A poco a poco si svela la profonda intenzione lirica e musicale del lavoro e i suoi primari referenti artistici con un indizio nei ringraziamenti di copertina dove – tra i numerosi – fa capolino quello a Esperanza Spalding per gli incoraggiamenti e per averla introdotta a Paris e Amber Strother. E’ con il loro apporto che la scrittura della nostra azzarda rischi e raffronti con le grandi espressioni storiche dell’area soul-pop-jazz. Dai preziosismi orchestrali di Been to the Moon alle moine black di Horse Print Dress per arrivare al brano ideato come vero centerpiece. Green Aphrodisiac, flusso di armonie vocali stratificate, docili ritmi sincopati, arpe schizzate e colori caldi di piano elettrico, proietta la Bailey Rae nella triade delle talentuose autrici soul dell’ultima decade collocandosi tra l’ubriacante Keys di “The Element of Freedom” e la funambolica Spalding degli ultimi due lavori.
Tutto qui?

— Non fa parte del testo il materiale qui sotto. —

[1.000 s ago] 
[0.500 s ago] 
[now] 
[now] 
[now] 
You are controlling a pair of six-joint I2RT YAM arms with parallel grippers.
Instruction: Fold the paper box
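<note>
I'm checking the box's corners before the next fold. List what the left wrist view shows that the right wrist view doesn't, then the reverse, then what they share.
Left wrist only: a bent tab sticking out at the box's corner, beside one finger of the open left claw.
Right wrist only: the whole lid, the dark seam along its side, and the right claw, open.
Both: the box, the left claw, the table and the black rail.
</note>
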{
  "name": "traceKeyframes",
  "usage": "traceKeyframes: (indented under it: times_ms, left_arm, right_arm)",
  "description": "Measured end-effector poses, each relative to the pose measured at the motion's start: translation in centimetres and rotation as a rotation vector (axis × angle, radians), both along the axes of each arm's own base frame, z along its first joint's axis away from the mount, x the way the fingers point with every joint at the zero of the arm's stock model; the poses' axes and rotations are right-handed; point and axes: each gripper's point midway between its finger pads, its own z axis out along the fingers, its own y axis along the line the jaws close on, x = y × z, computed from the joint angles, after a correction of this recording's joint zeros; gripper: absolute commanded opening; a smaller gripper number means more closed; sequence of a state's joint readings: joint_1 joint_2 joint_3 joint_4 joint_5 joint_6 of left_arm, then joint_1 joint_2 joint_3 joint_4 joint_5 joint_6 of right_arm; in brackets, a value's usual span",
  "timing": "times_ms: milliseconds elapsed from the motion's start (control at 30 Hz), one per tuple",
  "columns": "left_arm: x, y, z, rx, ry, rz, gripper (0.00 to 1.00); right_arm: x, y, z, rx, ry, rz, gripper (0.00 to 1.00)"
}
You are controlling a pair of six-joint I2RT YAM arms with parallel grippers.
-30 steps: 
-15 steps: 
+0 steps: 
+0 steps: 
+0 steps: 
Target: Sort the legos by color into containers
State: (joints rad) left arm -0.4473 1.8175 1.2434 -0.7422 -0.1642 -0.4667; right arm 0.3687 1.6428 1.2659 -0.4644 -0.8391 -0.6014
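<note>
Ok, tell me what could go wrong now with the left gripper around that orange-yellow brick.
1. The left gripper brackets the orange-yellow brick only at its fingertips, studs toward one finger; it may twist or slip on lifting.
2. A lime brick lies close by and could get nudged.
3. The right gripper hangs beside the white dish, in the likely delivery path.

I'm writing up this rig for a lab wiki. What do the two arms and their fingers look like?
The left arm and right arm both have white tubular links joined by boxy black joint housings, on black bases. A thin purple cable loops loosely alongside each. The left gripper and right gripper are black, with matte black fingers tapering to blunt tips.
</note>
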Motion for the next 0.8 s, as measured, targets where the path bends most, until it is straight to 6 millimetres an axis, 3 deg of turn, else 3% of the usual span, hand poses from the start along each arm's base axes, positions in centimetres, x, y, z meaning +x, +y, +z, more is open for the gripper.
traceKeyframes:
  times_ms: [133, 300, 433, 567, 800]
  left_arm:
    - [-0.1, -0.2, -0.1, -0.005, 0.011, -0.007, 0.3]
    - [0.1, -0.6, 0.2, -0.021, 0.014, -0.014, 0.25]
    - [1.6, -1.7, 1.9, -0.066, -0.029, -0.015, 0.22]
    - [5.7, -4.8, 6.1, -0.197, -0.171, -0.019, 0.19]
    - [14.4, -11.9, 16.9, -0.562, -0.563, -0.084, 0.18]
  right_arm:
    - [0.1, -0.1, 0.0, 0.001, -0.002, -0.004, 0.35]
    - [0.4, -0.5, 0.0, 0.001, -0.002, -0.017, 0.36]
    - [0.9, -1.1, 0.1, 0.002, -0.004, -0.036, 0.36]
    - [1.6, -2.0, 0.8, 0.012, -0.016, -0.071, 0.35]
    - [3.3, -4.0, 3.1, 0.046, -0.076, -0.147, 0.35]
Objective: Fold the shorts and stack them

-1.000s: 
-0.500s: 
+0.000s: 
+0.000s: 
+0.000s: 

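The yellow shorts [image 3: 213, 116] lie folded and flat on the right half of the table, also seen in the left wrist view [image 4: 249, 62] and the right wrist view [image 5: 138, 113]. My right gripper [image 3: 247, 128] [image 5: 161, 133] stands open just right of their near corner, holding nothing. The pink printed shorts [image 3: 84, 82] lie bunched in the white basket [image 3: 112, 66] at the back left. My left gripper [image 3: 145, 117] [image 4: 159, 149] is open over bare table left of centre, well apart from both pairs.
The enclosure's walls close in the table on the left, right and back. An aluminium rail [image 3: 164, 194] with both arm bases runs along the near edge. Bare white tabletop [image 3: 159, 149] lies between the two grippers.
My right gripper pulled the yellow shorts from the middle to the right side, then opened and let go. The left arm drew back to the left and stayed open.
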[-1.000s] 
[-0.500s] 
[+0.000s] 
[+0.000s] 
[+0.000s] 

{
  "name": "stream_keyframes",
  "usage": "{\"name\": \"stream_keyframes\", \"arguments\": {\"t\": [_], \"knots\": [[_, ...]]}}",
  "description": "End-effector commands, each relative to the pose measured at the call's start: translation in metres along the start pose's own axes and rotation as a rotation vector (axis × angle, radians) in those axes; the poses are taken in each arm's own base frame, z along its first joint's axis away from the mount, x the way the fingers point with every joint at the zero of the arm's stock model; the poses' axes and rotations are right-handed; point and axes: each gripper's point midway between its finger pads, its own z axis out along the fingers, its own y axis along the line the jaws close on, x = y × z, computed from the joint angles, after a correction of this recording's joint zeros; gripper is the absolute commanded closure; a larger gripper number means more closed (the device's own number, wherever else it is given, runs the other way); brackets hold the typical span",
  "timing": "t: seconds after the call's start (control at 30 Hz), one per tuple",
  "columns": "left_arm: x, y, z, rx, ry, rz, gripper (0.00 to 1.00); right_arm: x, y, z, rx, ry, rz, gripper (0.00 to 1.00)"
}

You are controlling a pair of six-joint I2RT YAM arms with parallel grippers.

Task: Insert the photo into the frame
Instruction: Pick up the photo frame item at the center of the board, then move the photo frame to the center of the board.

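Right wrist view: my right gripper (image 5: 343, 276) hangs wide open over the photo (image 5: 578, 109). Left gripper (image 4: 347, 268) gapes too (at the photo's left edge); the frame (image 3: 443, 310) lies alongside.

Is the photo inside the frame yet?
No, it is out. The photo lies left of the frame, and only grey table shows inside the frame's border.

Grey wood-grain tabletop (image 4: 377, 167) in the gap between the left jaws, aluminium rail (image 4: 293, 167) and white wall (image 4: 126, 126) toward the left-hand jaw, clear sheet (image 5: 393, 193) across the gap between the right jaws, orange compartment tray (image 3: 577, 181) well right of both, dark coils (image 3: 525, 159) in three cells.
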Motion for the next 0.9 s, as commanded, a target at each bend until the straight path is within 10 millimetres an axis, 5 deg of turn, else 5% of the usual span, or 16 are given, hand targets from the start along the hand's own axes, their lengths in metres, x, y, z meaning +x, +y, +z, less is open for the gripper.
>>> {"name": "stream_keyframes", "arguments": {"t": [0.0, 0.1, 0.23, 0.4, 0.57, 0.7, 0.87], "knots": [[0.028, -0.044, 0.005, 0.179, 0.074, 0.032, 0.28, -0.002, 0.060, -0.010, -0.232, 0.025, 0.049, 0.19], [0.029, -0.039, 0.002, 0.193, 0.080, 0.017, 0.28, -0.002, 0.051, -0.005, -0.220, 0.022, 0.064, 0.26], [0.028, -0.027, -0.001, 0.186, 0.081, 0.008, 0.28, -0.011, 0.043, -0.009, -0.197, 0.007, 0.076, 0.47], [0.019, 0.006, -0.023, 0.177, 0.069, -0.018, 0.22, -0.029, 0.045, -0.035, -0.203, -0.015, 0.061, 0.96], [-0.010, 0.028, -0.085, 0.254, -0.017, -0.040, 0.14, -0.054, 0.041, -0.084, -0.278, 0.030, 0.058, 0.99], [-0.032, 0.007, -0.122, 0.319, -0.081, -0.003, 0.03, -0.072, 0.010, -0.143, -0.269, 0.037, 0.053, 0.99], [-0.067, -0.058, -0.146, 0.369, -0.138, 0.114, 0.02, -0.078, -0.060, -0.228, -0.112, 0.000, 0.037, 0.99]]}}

No, perché la nostra nel seguito del disco cavalca quello stato di grazia mettendo in fila svariate gemme come la pastiche di influenze neo-soul e dolci lasciti funk ’70 di Do You Ever Think of Me scritta insieme a Valerie Simpson, dove cita Mayfield e flirta con gli Chic. Oppure con gli onirici soul-psych Taken By Dreams eWalk On, fino a sorprendere con notturni acustici come la suadente Night, la più elusiva e psichedelica In The Dark e il gospel pianistico High.
Chiude la già citata Push On For The Dawn che fa convivere la profondità nera del canto della meticcia Bailey Rae con le inglesissime infatuazioni per le tinte pastello degli interludi acustici dei Genesis, confermando l’alto profilo del disco e la stoffa intrepida di quest’artista.